Closer into shore where the coral began to drop off, great fields of giant black sea urchins lay swaying in the currents and small waves in such a way that the spines looked like little fingers feeling about in the murky water, and at the center of each a great yellow and blue “eye” stared back up at you. Where the coral stopped and rocks began to be half covered in sand, the water visibility dropped and the fish became fewer limited to delicately colored yellow and blue striped fish with bodies and eyes that resembled squirrel fish and a few tiny Gobi fish that darted skittishly about as I floated over them. The reefs around Ko Kradan are known for their abundance of rock fish which sit here in the shallows, heavily camouflaged and difficult to see as they remain still, perched on their front flippers, as if patiently waiting for the fins to evolve into arms so that they can leave the sea behind once and for all.

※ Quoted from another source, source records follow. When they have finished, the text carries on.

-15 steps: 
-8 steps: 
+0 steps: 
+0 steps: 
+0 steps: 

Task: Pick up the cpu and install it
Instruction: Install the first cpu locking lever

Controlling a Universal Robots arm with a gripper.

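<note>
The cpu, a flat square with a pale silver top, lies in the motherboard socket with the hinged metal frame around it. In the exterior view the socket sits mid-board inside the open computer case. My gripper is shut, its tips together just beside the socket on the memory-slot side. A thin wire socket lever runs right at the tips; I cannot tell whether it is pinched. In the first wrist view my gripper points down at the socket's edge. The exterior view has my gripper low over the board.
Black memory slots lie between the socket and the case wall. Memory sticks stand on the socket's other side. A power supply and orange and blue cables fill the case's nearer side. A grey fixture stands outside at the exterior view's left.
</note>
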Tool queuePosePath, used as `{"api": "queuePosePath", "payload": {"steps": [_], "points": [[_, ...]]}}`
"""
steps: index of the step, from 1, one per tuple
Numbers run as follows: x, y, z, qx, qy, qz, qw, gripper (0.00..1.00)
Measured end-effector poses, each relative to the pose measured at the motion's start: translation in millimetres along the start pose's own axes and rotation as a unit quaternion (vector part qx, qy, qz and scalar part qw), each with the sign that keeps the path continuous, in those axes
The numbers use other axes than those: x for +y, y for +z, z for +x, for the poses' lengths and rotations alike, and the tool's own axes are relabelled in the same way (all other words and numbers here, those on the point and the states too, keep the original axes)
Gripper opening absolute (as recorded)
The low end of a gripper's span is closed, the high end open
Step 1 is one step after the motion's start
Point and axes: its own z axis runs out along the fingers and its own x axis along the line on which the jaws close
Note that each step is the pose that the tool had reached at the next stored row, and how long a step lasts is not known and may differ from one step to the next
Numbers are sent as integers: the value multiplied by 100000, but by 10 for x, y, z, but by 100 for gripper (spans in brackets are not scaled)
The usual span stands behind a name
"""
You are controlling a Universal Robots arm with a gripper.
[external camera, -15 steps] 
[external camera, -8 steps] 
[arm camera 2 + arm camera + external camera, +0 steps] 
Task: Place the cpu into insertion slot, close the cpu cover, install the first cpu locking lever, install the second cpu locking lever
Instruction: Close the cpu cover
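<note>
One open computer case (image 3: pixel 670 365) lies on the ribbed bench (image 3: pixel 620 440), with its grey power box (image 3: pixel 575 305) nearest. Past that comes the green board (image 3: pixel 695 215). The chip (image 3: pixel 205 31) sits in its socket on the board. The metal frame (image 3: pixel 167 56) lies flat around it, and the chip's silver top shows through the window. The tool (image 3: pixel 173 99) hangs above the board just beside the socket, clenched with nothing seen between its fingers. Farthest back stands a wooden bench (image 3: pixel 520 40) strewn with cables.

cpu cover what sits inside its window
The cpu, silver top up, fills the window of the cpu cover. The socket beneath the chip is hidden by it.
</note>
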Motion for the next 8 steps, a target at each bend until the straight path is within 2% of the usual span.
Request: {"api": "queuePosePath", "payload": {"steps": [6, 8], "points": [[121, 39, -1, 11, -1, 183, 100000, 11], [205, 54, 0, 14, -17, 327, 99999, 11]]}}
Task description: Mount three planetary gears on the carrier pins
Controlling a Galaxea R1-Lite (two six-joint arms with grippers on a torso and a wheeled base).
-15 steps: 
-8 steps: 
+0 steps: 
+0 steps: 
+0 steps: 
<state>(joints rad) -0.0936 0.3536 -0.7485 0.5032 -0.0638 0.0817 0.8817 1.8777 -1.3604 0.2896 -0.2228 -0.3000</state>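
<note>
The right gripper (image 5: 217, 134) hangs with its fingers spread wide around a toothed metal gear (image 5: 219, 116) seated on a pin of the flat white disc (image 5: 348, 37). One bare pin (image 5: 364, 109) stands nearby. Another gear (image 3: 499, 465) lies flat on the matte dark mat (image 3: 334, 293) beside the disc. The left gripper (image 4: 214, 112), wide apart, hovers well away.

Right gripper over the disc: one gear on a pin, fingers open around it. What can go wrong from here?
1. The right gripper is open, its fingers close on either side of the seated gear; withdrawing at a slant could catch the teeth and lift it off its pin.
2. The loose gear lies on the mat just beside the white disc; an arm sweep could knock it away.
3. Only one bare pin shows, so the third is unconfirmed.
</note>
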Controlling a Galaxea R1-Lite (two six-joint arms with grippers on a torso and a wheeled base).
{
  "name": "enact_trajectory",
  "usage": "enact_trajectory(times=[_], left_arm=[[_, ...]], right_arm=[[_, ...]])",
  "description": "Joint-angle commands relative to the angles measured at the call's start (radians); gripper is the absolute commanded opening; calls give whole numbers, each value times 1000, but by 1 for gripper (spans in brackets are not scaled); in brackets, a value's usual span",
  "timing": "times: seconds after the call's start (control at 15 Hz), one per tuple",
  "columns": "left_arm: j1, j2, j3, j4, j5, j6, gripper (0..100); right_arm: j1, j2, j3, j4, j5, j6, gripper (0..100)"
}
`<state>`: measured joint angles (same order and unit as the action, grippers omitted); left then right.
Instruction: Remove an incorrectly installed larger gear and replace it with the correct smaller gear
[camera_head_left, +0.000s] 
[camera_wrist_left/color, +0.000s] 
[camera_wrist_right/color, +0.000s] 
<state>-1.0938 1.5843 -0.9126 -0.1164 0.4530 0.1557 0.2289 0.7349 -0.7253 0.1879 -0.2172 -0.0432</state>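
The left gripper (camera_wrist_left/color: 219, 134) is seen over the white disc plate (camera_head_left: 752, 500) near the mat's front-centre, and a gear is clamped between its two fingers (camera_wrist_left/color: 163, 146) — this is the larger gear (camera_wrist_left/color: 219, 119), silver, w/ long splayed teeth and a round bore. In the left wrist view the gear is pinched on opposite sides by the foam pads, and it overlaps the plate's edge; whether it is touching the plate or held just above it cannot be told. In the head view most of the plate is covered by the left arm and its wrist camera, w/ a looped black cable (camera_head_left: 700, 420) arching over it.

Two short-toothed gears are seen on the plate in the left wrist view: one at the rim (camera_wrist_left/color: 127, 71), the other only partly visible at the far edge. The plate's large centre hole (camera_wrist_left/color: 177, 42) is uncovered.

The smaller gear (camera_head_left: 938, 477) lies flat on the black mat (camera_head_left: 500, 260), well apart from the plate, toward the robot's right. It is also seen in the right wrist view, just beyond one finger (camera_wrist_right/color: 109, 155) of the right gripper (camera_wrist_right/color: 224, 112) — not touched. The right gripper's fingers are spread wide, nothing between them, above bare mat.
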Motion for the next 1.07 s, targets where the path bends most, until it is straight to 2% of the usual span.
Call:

I never wanted to get out of the water, but inevitably some reminder of my terrestrial origins would come back, thirst, hunger or perhaps just exhaustion, and I would head back to Paradise Lost for a late lunch.

Everyday around six I would take the trail back to the beach where I was originally dropped off and watch the sunset from the lookout on the bluff.

Eventually Tony, Zoë and Inda left for Malaysia and for two days it was just Wally and I. But then a few yachty friends of Wally’s sailed in and I met, Brian, Dawn and CT, the crew of a fifty-two foot yacht sailing under the name Ten Large. While they slept on the boat, the three of them came ashore during the day and always ate dinner at Paradise Lost. Another yacht whose name I’ve forgotten, also with a crew of three, came ashore for two days. And eventually an Australian named Peter escaped the other resort (refugee camp was a rather apt description I discovered when I finally made it down that way) to stay at Paradise Lost.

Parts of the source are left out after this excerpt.